== Work order ==
Each line of the material below is to be given again exactly.

== Extracted material ==
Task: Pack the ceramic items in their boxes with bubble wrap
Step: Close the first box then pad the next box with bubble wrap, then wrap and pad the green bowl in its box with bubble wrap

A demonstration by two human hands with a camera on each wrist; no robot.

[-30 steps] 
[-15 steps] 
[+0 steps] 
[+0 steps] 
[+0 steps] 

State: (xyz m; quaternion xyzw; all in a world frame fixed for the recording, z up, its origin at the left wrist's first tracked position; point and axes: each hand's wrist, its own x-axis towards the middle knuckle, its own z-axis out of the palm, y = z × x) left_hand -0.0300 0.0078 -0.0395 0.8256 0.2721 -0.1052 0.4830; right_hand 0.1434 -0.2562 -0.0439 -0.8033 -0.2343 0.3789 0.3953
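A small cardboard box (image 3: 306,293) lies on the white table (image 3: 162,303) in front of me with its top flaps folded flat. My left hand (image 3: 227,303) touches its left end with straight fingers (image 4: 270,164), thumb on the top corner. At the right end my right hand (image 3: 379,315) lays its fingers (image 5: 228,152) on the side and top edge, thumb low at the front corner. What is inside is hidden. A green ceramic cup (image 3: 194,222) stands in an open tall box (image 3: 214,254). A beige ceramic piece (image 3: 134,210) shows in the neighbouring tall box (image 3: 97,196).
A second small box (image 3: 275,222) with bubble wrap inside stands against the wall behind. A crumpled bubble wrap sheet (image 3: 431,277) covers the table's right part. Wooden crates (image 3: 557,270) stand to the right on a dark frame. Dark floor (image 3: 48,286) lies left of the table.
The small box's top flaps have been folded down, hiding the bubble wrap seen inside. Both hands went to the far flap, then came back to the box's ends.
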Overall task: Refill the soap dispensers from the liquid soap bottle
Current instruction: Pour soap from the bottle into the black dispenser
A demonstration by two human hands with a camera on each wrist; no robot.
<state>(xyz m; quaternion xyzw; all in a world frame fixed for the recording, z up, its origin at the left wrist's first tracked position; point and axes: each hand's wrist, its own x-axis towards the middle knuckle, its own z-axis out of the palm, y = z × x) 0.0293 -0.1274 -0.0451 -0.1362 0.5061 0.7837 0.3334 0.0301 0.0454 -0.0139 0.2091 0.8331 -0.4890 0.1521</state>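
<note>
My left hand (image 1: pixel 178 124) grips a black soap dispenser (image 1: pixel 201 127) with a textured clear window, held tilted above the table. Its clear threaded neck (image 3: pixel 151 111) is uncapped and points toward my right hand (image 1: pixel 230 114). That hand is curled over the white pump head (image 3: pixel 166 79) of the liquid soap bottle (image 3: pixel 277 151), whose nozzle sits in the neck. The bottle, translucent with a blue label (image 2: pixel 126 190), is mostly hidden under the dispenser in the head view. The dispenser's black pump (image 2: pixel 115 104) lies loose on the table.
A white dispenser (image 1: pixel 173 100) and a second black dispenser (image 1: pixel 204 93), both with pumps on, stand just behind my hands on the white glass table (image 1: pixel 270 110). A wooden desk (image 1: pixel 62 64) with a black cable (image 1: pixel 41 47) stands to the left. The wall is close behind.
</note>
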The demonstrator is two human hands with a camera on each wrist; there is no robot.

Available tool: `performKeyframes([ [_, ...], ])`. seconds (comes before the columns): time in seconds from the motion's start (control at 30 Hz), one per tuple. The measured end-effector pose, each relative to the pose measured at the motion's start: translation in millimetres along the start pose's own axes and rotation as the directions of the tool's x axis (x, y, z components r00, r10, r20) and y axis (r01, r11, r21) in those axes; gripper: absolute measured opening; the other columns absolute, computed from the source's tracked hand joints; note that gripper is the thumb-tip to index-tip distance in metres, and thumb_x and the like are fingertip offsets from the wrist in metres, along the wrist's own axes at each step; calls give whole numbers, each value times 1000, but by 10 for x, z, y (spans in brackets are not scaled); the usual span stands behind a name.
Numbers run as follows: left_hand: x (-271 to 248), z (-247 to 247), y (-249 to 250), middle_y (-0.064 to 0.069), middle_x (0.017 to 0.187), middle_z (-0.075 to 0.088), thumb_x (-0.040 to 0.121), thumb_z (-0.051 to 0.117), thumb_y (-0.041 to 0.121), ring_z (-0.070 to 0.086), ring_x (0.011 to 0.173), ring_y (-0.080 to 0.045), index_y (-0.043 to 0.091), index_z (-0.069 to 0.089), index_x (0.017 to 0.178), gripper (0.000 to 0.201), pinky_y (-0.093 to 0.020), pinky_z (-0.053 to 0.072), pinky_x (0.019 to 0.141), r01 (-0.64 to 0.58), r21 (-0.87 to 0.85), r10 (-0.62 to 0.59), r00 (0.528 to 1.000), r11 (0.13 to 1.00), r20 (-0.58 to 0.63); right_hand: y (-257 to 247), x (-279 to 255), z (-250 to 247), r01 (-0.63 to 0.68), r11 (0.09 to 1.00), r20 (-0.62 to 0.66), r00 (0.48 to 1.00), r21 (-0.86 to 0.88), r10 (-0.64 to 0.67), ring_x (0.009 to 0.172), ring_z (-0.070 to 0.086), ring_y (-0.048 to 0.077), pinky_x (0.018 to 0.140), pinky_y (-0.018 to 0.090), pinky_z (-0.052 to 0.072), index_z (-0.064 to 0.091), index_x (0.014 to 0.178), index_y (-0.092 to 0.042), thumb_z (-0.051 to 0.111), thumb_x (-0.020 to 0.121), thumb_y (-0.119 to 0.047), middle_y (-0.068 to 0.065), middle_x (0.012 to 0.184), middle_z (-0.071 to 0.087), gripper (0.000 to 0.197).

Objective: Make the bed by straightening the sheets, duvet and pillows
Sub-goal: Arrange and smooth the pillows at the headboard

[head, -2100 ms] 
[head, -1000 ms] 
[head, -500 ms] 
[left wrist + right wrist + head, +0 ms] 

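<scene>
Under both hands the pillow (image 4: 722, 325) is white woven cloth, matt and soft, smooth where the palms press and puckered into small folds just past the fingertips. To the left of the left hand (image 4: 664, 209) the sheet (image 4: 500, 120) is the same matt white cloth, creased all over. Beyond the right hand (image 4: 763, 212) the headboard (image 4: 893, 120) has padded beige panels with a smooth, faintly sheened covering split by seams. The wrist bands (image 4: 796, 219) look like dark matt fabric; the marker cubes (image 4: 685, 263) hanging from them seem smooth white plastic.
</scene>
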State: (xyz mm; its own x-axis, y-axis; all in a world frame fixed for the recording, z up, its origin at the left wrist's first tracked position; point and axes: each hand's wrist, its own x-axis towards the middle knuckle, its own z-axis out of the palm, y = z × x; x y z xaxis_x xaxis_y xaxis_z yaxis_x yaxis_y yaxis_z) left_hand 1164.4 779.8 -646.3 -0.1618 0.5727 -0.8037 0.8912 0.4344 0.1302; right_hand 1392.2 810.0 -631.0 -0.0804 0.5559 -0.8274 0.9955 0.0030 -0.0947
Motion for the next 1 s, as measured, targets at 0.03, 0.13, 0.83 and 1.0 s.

== Result for this exercise ==
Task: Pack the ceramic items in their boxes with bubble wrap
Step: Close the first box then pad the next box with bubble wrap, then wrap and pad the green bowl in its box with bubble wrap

A demonstration by two human hands with a camera on each wrist; no robot.

[-30 steps] 
[-15 steps] 
[+0 steps] 
[+0 steps] 
[+0 steps] 

State: (xyz m; quaternion xyzw; all in a world frame fixed for the recording, z up, its origin at the left wrist's first tracked position; point and axes: each hand's wrist, its own x-axis towards the middle knuckle, its own z-axis out of the palm, y = z × x) left_hand -0.0300 0.0078 -0.0395 0.8256 0.2721 -0.1052 0.4830; right_hand 0.1434 -0.2562 -0.0439 -0.8033 -0.2343 0.3789 0.3953
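A small cardboard box (image 3: 306,293) lies on the white table (image 3: 162,303) in front of me with its top flaps folded flat. My left hand (image 3: 227,303) touches its left end with straight fingers (image 4: 270,164), thumb on the top corner. At the right end my right hand (image 3: 379,315) lays its fingers (image 5: 228,152) on the side and top edge, thumb low at the front corner. What is inside is hidden. A green ceramic cup (image 3: 194,222) stands in an open tall box (image 3: 214,254). A beige ceramic piece (image 3: 134,210) shows in the neighbouring tall box (image 3: 97,196).
A second small box (image 3: 275,222) with bubble wrap inside stands against the wall behind. A crumpled bubble wrap sheet (image 3: 431,277) covers the table's right part. Wooden crates (image 3: 557,270) stand to the right on a dark frame. Dark floor (image 3: 48,286) lies left of the table.
The small box's top flaps have been folded down, hiding the bubble wrap seen inside. Both hands went to the far flap, then came back to the box's ends.
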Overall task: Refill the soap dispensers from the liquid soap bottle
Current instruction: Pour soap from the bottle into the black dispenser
A demonstration by two human hands with a camera on each wrist; no robot.
<state>(xyz m; quaternion xyzw; all in a world frame fixed for the recording, z up, its origin at the left wrist's first tracked position; point and axes: each hand's wrist, its own x-axis towards the middle knuckle, its own z-axis out of the palm, y = z × x) 0.0293 -0.1274 -0.0451 -0.1362 0.5061 0.7837 0.3334 0.0301 0.0454 -0.0139 0.2091 0.8331 -0.4890 0.1521</state>
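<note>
My left hand (image 1: pixel 178 124) grips a black soap dispenser (image 1: pixel 201 127) with a textured clear window, held tilted above the table. Its clear threaded neck (image 3: pixel 151 111) is uncapped and points toward my right hand (image 1: pixel 230 114). That hand is curled over the white pump head (image 3: pixel 166 79) of the liquid soap bottle (image 3: pixel 277 151), whose nozzle sits in the neck. The bottle, translucent with a blue label (image 2: pixel 126 190), is mostly hidden under the dispenser in the head view. The dispenser's black pump (image 2: pixel 115 104) lies loose on the table.
A white dispenser (image 1: pixel 173 100) and a second black dispenser (image 1: pixel 204 93), both with pumps on, stand just behind my hands on the white glass table (image 1: pixel 270 110). A wooden desk (image 1: pixel 62 64) with a black cable (image 1: pixel 41 47) stands to the left. The wall is close behind.
</note>
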The demonstrator is two human hands with a camera on each wrist; there is no robot.

Available tool: `performKeyframes([ [_, ...], ])`. seconds (comes before the columns): time in seconds from the motion's start (control at 30 Hz), one per tuple. The measured end-effector pose, each relative to the pose measured at the motion's start: translation in millimetres along the start pose's own axes and rotation as the directions of the tool's x axis (x, y, z components r00, r10, r20) and y axis (r01, r11, r21) in those axes; gripper: absolute measured opening; the other columns absolute, computed from the source's tracked hand joints; note that gripper is the thumb-tip to index-tip distance in metres, and thumb_x and the like are fingertip offsets from the wrist in metres, along the wrist's own axes at each step; calls give whole numbers, each value times 1000, but by 10 for x, z, y (spans in brackets are not scaled); the usual span stands behind a name.
Numbers run as follows: left_hand: x (-271 to 248), z (-247 to 247), y (-249 to 250), middle_y (-0.064 to 0.069), middle_x (0.017 to 0.187), middle_z (-0.075 to 0.088), thumb_x (-0.040 to 0.121), thumb_z (-0.051 to 0.117), thumb_y (-0.041 to 0.121), ring_z (-0.070 to 0.086), ring_x (0.011 to 0.173), ring_y (-0.080 to 0.045), index_y (-0.043 to 0.091), index_z (-0.069 to 0.089), index_x (0.017 to 0.178), gripper (0.000 to 0.201), pinky_y (-0.093 to 0.020), pinky_z (-0.053 to 0.072), pinky_x (0.019 to 0.141), r01 (-0.64 to 0.58), r21 (-0.87 to 0.85), r10 (-0.62 to 0.59), r00 (0.528 to 1.000), r11 (0.13 to 1.00), r20 (-0.58 to 0.63); right_hand: y (-257 to 247), x (-279 to 255), z (-250 to 247), r01 (-0.63 to 0.68), r11 (0.09 to 1.00), r20 (-0.62 to 0.66), r00 (0.48 to 1.00), r21 (-0.86 to 0.88), r10 (-0.64 to 0.67), ring_x (0.009 to 0.172), ring_z (-0.070 to 0.086), ring_y (-0.048 to 0.077), pinky_x (0.018 to 0.140), pinky_y (-0.018 to 0.090), pinky_z (-0.052 to 0.072), index_z (-0.064 to 0.091), index_x (0.014 to 0.178), index_y (-0.092 to 0.042), thumb_z (-0.051 to 0.111), thumb_x (-0.020 to 0.121), thumb_y (-0.119 to 0.047), middle_y (-0.068 to 0.065), middle_x (0.012 to 0.184), middle_z (-0.071 to 0.087), gripper (0.000 to 0.197).

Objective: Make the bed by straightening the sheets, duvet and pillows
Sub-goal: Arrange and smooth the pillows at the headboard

[head, -2100 ms] 
[head, -1000 ms] 
[head, -500 ms] 
[left wrist + right wrist + head, +0 ms] 

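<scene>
Under both hands the pillow (image 4: 722, 325) is white woven cloth, matt and soft, smooth where the palms press and puckered into small folds just past the fingertips. To the left of the left hand (image 4: 664, 209) the sheet (image 4: 500, 120) is the same matt white cloth, creased all over. Beyond the right hand (image 4: 763, 212) the headboard (image 4: 893, 120) has padded beige panels with a smooth, faintly sheened covering split by seams. The wrist bands (image 4: 796, 219) look like dark matt fabric; the marker cubes (image 4: 685, 263) hanging from them seem smooth white plastic.
</scene>
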State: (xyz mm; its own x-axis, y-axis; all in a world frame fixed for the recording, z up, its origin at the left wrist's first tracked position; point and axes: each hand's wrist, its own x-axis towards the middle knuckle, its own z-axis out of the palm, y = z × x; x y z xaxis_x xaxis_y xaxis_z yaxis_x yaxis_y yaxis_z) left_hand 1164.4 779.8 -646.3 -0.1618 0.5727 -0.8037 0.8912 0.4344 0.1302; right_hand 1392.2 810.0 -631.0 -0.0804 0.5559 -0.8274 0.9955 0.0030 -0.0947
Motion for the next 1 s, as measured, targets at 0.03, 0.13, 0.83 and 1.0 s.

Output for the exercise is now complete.